ありうる日本国債急落シナリオ

三菱東京UFJ銀行が日本国債の価格急落に備えた「危機管理計画」を作ったとして、2月2日付朝日新聞1面に「数年後の国債急落を想定、三菱UFJ銀が危機シナリオ」の見出しで掲載されたことがある。
それによると、同計画は昨年末にまとまり、日本の経済成長や経常収支、為替など30指標をチェックし、国債急落につながる変化があれば損失を軽くするため売却などの対応をとるという。具体的には、金利が跳ね上がると「損を少なくするため短期間に数兆円の国債を売らざるを得なくなることもある」としている。

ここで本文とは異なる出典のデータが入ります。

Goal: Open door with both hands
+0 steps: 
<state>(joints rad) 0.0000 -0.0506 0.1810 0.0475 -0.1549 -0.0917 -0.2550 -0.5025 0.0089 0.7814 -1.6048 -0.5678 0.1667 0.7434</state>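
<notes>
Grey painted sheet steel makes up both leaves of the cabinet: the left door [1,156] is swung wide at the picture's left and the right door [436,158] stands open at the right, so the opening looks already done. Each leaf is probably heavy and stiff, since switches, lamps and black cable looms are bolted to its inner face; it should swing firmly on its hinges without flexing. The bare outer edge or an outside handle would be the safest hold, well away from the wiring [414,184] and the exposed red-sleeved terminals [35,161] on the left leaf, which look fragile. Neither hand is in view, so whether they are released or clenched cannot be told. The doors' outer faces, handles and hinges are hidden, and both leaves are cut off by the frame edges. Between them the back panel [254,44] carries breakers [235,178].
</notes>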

さらに、「日本政府の借金総額は約1000兆円あり、このうち国債を発行して投資家から借りているのは約750兆円(昨年9月末時点、日本銀行調べ)。国債の9割超は国内で買われ、4割を銀行が持っている。とくに三菱東京UFJはゆうちょ銀行を除いて最大の約42兆円を持ち、国債を売買する債券市場への影響力が大きい」とも指摘している。国債の有力な買い手が「急落シナリオ」を想定し始めたことを物語っている。

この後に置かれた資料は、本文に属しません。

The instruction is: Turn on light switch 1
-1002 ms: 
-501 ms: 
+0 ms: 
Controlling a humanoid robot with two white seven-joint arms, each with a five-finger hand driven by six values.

唐突に浮上したように見える三菱東京UFJ銀行の「国債危機管理計画」であるが、同計画は金融安定理事会(FSB)が昨年11月に、グローバルな金融システム上重要な金融機関(G-SIFIs)に作成を義務付けた「破綻処理計画」の一環と思われる。G-SIFIsには世界の主要金融機関29行が指定され、日本では三菱UFJ、みずほ、三井住友のメガ3行が入っている。

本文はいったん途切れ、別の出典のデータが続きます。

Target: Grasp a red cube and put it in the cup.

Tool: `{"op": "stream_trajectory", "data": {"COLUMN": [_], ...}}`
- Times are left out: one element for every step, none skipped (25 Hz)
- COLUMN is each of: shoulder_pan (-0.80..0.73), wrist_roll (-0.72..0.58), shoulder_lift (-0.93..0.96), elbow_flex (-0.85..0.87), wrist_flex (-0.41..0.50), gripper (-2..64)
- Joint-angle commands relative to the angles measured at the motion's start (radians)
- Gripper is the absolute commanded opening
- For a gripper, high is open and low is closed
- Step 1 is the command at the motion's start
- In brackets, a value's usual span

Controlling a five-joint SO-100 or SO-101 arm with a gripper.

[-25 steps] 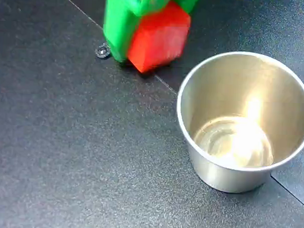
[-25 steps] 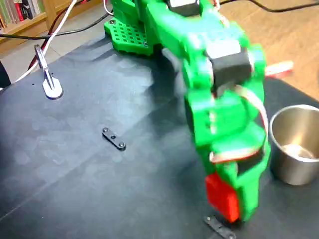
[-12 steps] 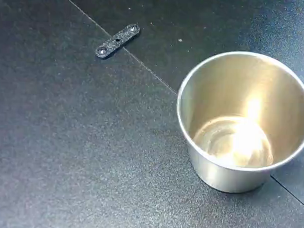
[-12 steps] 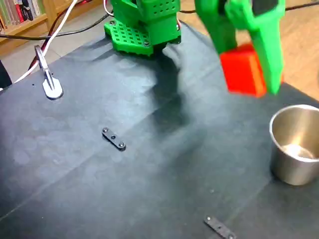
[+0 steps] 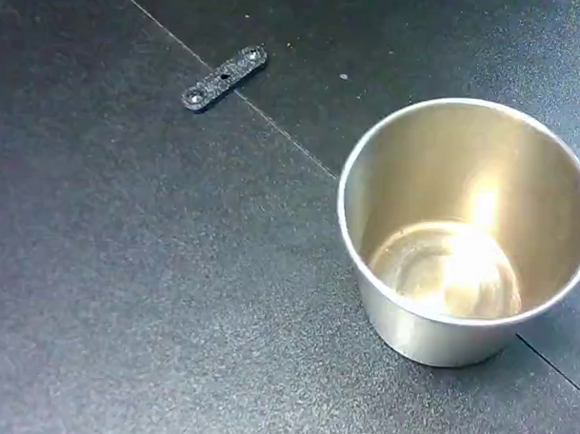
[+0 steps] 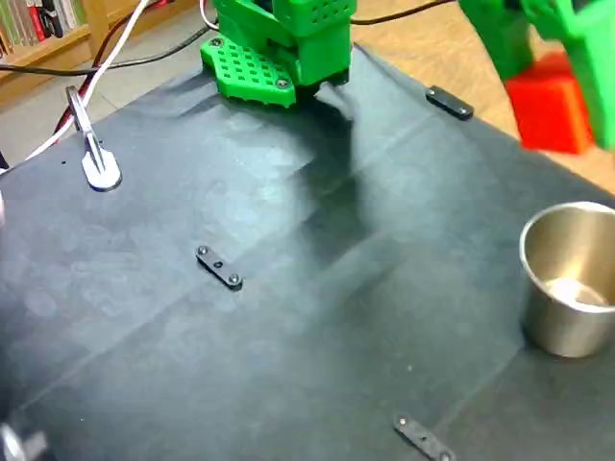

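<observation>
While aloft in a fixed view, red cube (image 6: pixel 550 104) clamped between green gripper (image 6: pixel 562 82) jaws, raised well above table (image 6: pixel 288 317), up and back from cup (image 6: pixel 569 279). Height presumably for clearing the rim before dropping in. Cup upright, mouth open, empty in the close fixed view (image 5: pixel 466 233). Not yet over the mouth. Small black bracket (image 5: pixel 224 78) lying clear.

A close fixed view looks steeply down into the steel cup (image 5: pixel 466 233) and the dark mat (image 5: pixel 126 268) beside it. Another fixed view stands farther back and higher, facing across the mat (image 6: pixel 240 365) toward the arm's green base (image 6: pixel 274 48). Both share the cup (image 6: pixel 569 279) and a small black slotted plate (image 5: pixel 223 78) (image 6: pixel 423 440).
</observation>
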Motion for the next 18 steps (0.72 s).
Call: {"op": "stream_trajectory", "data": {"shoulder_pan": [-0.006,-0.006,-0.006,-0.006,-0.006,-0.006,-0.006,-0.006,-0.006,-0.006,-0.006,-0.006,-0.006,-0.006,-0.006,-0.006,-0.006,-0.006], "wrist_roll": [0.015,0.015,0.017,0.018,0.018,0.018,0.018,0.018,0.018,0.018,0.018,0.018,0.018,0.018,0.018,0.018,0.018,0.018], "shoulder_lift": [-0.032,-0.057,-0.080,-0.103,-0.118,-0.133,-0.146,-0.163,-0.178,-0.195,-0.209,-0.219,-0.229,-0.236,-0.244,-0.249,-0.250,-0.252], "elbow_flex": [-0.003,-0.003,-0.003,-0.003,-0.003,-0.003,-0.003,-0.003,-0.003,-0.003,-0.003,-0.003,-0.003,-0.003,-0.003,-0.003,-0.003,-0.002], "wrist_flex": [-0.106,-0.138,-0.166,-0.186,-0.199,-0.202,-0.202,-0.202,-0.202,-0.201,-0.196,-0.193,-0.193,-0.193,-0.193,-0.196,-0.196,-0.192], "gripper": [-0.6,-0.6,-0.6,-0.6,-0.6,-0.6,-0.6,-0.6,-0.6,-0.6,-0.6,-0.6,-0.6,-0.6,-0.6,-0.6,-0.6,-0.6]}}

FSBは、08年の金融危機時に大手金融機関を公的資金で救済した反省に立ち、今後「大きすぎて潰せない」金融機関の処理が納税者の損失とならないよう、事前に破綻処理計画を作成させることを求めている。その計画で念頭に置かれるのは、危機時に顕在化した集中リスク、市場リスク、資金調達リスク、伝播リスク、ソブリンリスク(国債の暴落)の5つである。今回、三菱東京UFJ銀行が作成したとされる計画はソブリンリスクに重きが置かれている。日本の銀行が最も恐れる破綻シナリオは、国債の暴落に端を発した市場の混乱に他ならない。

すでに日本国債の暴落リスクは海外からも警鐘が鳴らされている。昨年11月23日にIMF(国際通貨基金)が作成したワーキングペーパー「日本国債市場のリスク評価」では、日本の公的債務残高は「持続不能な水準」に膨らみ、「日本や世界経済安定のリスク」になったと指摘している。そして、「財政の持続性をめぐる市場の警戒心から、日本国債の利回りが突然跳ね上がる恐れがある」と記している。さらにIMFのリポートは、日本国債暴落のシナリオに、先物市場で海外投資家が売りを仕掛ける可能性も指摘している。
実際、その直後の11月25日には、ドイツ国債の札割れに連れて日本国債が売られ、長期金利が1%台に跳ね上がった。日本国債は95%を国内勢が持っているからといって、必ずしも安心できるわけではない。上記のように先物を使って売り崩される可能性があることは知っておきたい。